**DIRECTIONS:**
Extract word for word the lines of the listing from its start to the line holding "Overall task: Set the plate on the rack", both ends kept; pictures are not part of the copy.

**SOURCE MATERIAL:**
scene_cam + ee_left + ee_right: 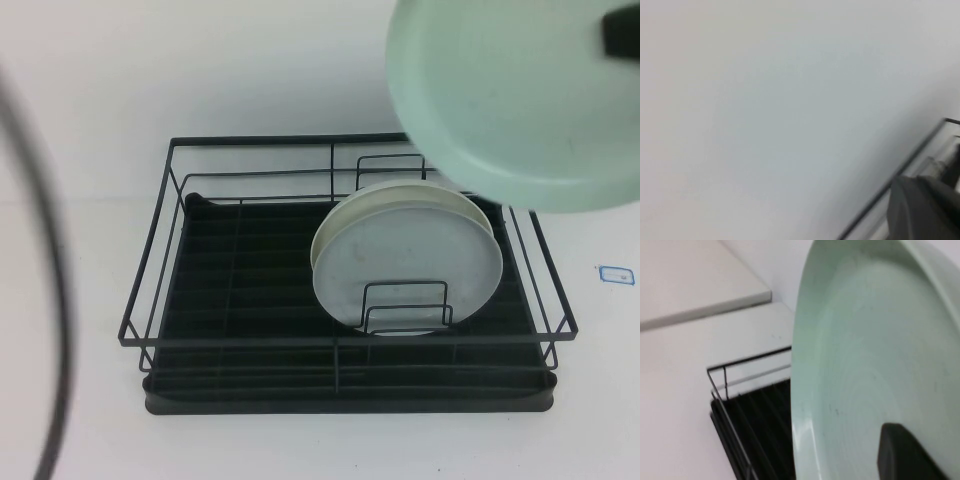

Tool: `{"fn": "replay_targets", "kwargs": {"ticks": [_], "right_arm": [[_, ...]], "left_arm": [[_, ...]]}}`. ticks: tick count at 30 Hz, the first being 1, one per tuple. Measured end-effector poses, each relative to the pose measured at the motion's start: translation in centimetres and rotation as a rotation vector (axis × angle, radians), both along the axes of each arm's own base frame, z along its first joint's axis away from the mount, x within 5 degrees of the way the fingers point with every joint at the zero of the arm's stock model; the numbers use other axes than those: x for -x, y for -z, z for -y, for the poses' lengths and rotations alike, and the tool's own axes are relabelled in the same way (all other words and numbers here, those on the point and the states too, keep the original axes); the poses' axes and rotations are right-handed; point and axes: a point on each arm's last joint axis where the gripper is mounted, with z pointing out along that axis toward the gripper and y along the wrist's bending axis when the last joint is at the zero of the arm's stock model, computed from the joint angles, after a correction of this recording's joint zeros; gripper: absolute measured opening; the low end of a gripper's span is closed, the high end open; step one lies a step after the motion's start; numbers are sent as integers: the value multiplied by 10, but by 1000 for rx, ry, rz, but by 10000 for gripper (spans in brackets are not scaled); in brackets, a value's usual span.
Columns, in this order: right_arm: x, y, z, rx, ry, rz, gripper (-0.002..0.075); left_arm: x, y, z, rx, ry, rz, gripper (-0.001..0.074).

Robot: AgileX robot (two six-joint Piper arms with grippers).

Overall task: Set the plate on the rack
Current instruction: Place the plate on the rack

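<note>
The pale mint-green plate [510, 95] is held up in the air, above the far right corner of the black wire rack [240, 262]. My right gripper [622, 35] is shut on the plate's rim at the top right of the high view. In the right wrist view the plate [865, 350] fills the picture, and one dark finger [902, 455] lies on its face with the rack [747, 425] below. My left gripper [922, 210] shows only as a dark part next to a rack wire [900, 167] over the white table; it is out of the high view.
A white round plate [405, 262] stands on edge in the rack's right half, behind small wire loop dividers [405, 305]. The rack's left half holds only its ribbed tray. A dark cable [55, 300] curves down the left. A small blue-edged label [616, 273] lies on the table at the right.
</note>
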Motion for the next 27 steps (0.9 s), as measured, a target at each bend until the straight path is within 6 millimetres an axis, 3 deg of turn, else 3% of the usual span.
{"fn": "replay_targets", "kwargs": {"ticks": [5, 11, 20, 27], "right_arm": [[-7, 3, -19, 77, -9, 56, 161], [-17, 11, -45, 202, -81, 57, 161], [-37, 40, -65, 377, -111, 46, 160], [-51, 71, -90, 528, -176, 40, 160]], "left_arm": [[51, 20, -10, 142, -119, 143, 1], [76, 57, -20, 271, -208, 278, 1], [68, 130, -21, 259, -237, 150, 1], [71, 169, -24, 247, -283, 126, 0]]}}
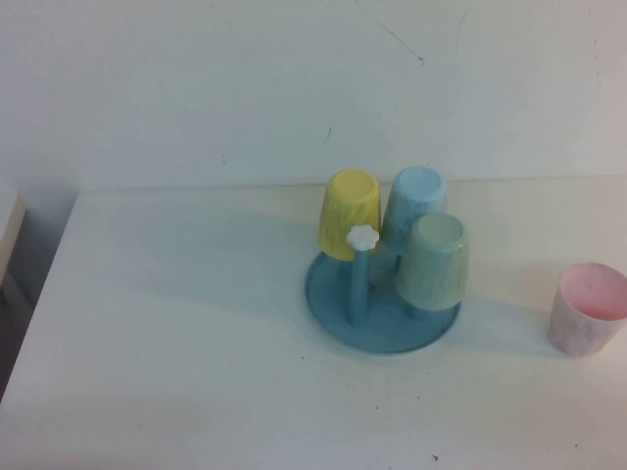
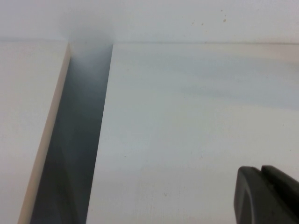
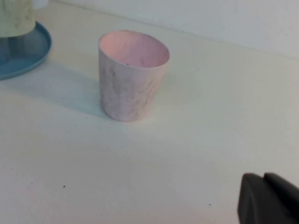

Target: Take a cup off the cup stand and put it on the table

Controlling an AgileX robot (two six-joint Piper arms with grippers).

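Note:
The pale yellow cup hangs upside down on a back peg of the blue cup stand, near the middle of the white table. A front peg with a white flower knob is bare. Neither arm shows in the high view. My left gripper is shut and empty over bare tabletop near the table's left edge. My right gripper is shut and empty, low over the table on the near side of the pink cup.
A pale green cup and a light blue cup also hang upside down on the stand. The pink cup stands upright at the right. A dark gap separates the table from a side surface on the left.

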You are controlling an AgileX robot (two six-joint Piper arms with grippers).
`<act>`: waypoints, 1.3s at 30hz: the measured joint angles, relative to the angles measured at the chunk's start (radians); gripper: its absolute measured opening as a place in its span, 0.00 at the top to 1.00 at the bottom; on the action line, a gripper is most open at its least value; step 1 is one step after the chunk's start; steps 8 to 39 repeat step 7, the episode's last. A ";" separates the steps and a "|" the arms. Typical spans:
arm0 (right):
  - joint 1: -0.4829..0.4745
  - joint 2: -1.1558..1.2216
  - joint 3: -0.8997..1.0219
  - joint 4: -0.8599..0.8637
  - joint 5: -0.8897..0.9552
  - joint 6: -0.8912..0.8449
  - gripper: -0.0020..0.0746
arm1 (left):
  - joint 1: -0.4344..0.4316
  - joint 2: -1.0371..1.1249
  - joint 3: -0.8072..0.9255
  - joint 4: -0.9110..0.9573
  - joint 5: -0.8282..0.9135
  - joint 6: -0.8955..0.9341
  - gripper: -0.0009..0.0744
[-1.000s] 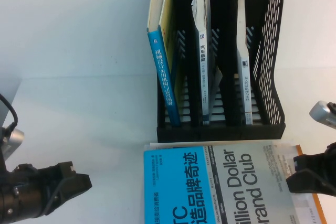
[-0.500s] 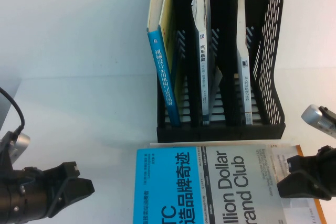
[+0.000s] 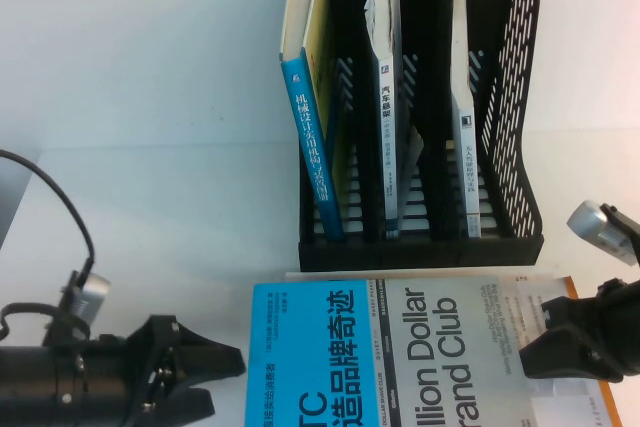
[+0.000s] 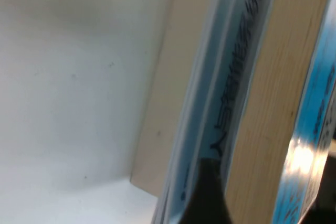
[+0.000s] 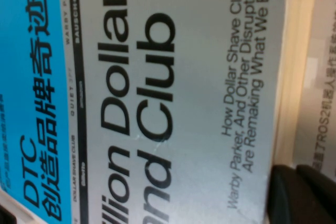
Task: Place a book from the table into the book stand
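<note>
The book, half bright blue and half grey, lies flat at the table's front edge, in front of the black book stand. My left gripper is open at the book's left edge. In the left wrist view the book's page edge sits close up, with a dark finger beside it. My right gripper is shut, its tip against the book's right edge. The right wrist view shows the book's cover and the dark fingers side by side at its edge.
The stand holds a blue-spined book in its left slot, and white books in the middle and right slots. An orange-edged book lies under the task book, sticking out on the right.
My left gripper has moved right, up to the book's left edge. My right gripper has moved left, and the book has slid a little to the left with it.
</note>
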 joint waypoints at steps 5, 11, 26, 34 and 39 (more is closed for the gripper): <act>0.000 0.000 0.000 0.000 0.000 -0.008 0.98 | 0.000 0.098 -0.001 -0.043 0.064 0.255 0.28; 0.000 0.000 0.000 0.000 0.000 -0.008 0.98 | 0.000 0.132 -0.002 -0.062 0.071 0.328 0.27; 0.000 0.000 0.000 0.000 0.000 -0.008 0.98 | 0.000 0.132 -0.002 -0.062 0.071 0.328 0.27; 0.000 0.000 0.000 0.000 0.000 -0.008 0.98 | 0.000 0.132 -0.002 -0.062 0.071 0.328 0.27; 0.000 0.000 0.000 0.000 0.000 -0.008 0.98 | 0.000 0.132 -0.002 -0.062 0.071 0.328 0.27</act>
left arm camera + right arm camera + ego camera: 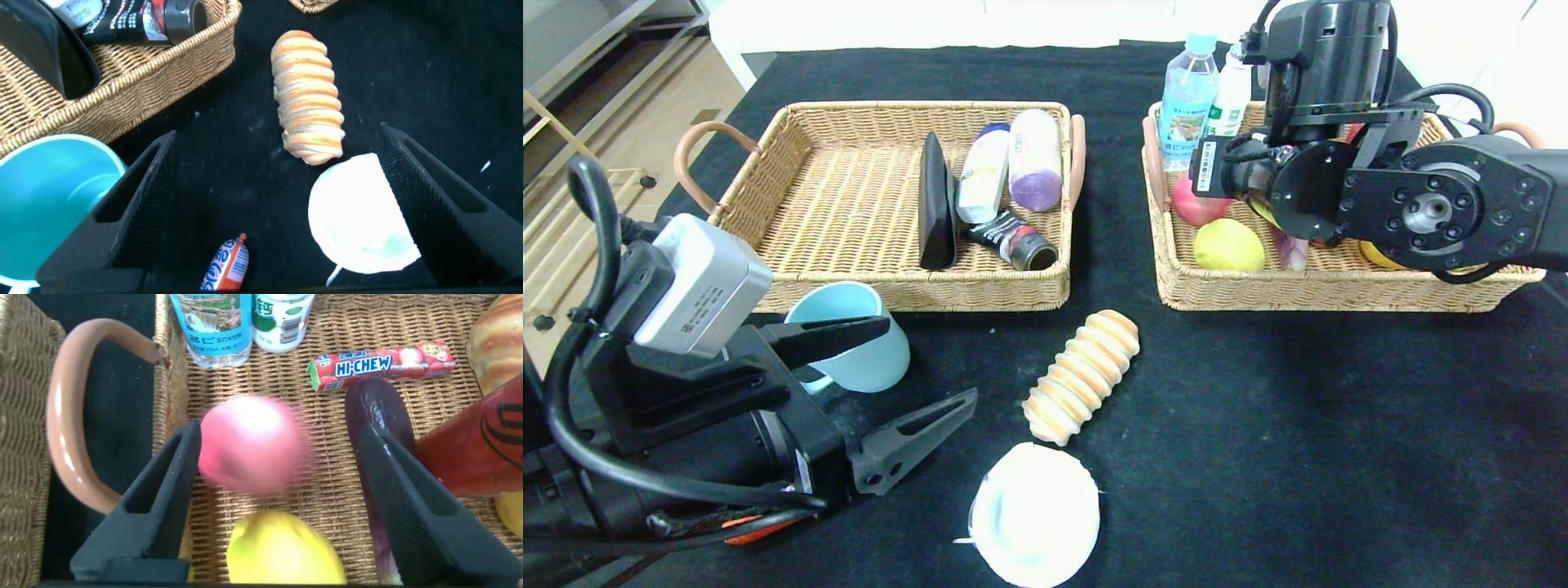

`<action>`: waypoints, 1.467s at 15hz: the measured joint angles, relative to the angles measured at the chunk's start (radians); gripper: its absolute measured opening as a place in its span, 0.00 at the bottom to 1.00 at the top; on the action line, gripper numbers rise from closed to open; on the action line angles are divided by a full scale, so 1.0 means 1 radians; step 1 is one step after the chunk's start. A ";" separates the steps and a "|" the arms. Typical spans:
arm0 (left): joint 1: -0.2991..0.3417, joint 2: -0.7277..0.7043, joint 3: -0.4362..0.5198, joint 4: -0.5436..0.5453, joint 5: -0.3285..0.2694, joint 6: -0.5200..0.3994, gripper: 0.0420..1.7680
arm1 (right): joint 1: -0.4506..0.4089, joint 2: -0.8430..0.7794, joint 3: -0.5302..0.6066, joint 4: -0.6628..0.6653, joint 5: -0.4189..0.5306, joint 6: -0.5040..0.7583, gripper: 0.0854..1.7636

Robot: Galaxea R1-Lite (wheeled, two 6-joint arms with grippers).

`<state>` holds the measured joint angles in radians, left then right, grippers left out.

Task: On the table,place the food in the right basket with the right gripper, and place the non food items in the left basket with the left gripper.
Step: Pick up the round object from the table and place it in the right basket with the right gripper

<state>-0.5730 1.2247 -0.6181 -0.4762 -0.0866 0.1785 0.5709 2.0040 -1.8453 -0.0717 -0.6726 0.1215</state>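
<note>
My right gripper (279, 433) hangs open over the right basket (1331, 298). The pink-red peach (255, 445) is between its fingers, touching one and clear of the other, just above the basket floor (1199, 208). A red soda can (482, 449) lies in that basket beside the gripper. My left gripper (931, 363) is open low over the table, beside the teal mug (858, 339). The ridged bread roll (1082, 376) and the white lid (1035, 514) lie ahead of it. An orange wrapped sausage (226, 265) lies under the left gripper. The left basket (915, 294) stands behind the mug.
The left basket holds a black flat object (937, 204), a white bottle (982, 175), a purple-ended tube (1035, 159) and a dark tube (1013, 238). The right basket also holds two water bottles (1188, 98), a yellow fruit (1229, 245), a Hi-Chew pack (380, 365) and a purple vegetable (380, 441).
</note>
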 joint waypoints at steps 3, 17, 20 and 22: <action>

**THE ANSWER:**
scene_cam + ee_left + ee_right: 

Tool: `{"fn": "replay_targets", "kwargs": {"ticks": [_], "right_arm": [[_, ...]], "left_arm": [[_, ...]]}}`. ticks: tick count at 30 Hz, the first being 1, one per tuple. Measured end-effector poses, each relative to the pose measured at the motion's start: translation in centimetres and rotation as a rotation vector (axis × angle, radians), both along the axes of each arm's own base frame, z along its first joint's axis away from the mount, x within 5 degrees of the way the fingers point with every joint at the zero of the arm's stock model; the numbers use other axes than those: x for -x, y for -z, z for -y, for the poses' lengths and rotations alike, and the tool's own axes are relabelled in the same way (all other words and numbers here, those on the point and the states too, keep the original axes); the poses' axes and rotations are right-handed; point and axes: a point on each arm's last joint axis where the gripper is mounted, with z pointing out along that axis toward the gripper and y along the wrist's bending axis when the last joint is at the zero of the arm's stock model, computed from the joint angles, after a correction of this recording's joint zeros; gripper: absolute measured opening; the low end of a gripper's span is closed, the high end open; step one lies a step after the motion's start; numbers are sent as integers: the value multiplied by 10, but by 1000 for rx, ry, rz, but by 10000 for gripper (spans in brackets are not scaled); in brackets, a value's usual span.
Columns, in this order: right_arm: x, y, z, rx, ry, rz, gripper (-0.002..0.075); left_arm: x, y, z, rx, ry, rz, gripper (-0.001..0.074).

Robot: AgileX robot (two six-joint Piper arms with grippers).

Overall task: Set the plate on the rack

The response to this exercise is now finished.